Coninx was the only official from WHO's headquarters in Geneva immediately able to go to Myanmar after the cyclone struck on May 2-3 as he had a current visa.
He said he found "lots of very committed people at the Ministry of Health, who were working day and night," adding this was all the more laudable given that Myanmar only spends around 1.4 percent of its Gross Domestic Product on health.
WHO's deputy regional director for Southeast Asia, Poonam Singh, said that despite media reports, the government was "actually doing quite a lot to meet the health needs of the people.

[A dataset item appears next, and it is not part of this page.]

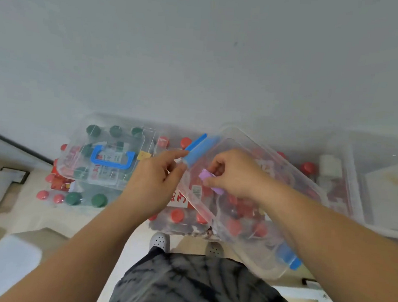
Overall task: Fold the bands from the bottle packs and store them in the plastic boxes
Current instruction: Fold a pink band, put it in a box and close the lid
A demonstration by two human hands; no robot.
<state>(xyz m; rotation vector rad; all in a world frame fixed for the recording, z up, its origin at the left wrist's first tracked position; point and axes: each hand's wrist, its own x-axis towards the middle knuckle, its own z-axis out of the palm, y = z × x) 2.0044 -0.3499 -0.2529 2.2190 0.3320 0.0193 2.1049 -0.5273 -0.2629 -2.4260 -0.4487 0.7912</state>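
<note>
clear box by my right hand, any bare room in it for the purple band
The clear box looks bare inside, under the right hand pinching the purple band. Bare floor lies between the bottle packs and the shoes. Crowded: the lid covers the green caps; left hand grips the rim.

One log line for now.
left hand: holds clear box rim | right hand: pinches folded purple band over box | lid: off, on bottle packs

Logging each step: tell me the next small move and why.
Probably let the folded purple band drop into the clear plastic box: the right hand pinches it just over the open box, while the left hand holds the rim beside the blue latch.
</note>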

"Right from the beginning, the WHO representative to Myanmar met every morning with the health ministry and we managed to get around the visa restrictions by recruiting locals," she told the WHO's Bulletin, a monthly journal of international public health.
The WHO estimates that 84,537 people died in the cyclone with a further 53,836 missing, and that Myanmar needs two billion dollars to rebuild shattered health facilities, some three quarters of which were damaged or destroyed in the storm.
Myanmar's ruling generals drew worldwide condemnation for blocking foreign aid from entering the country in the crucial days after the cyclone pummelled the Irrawaddy delta.
Last month, the United Nations said 1.56 million dollars (about one million euros) of international cyclone aid has been lost due to the military regime's complex foreign currency rules.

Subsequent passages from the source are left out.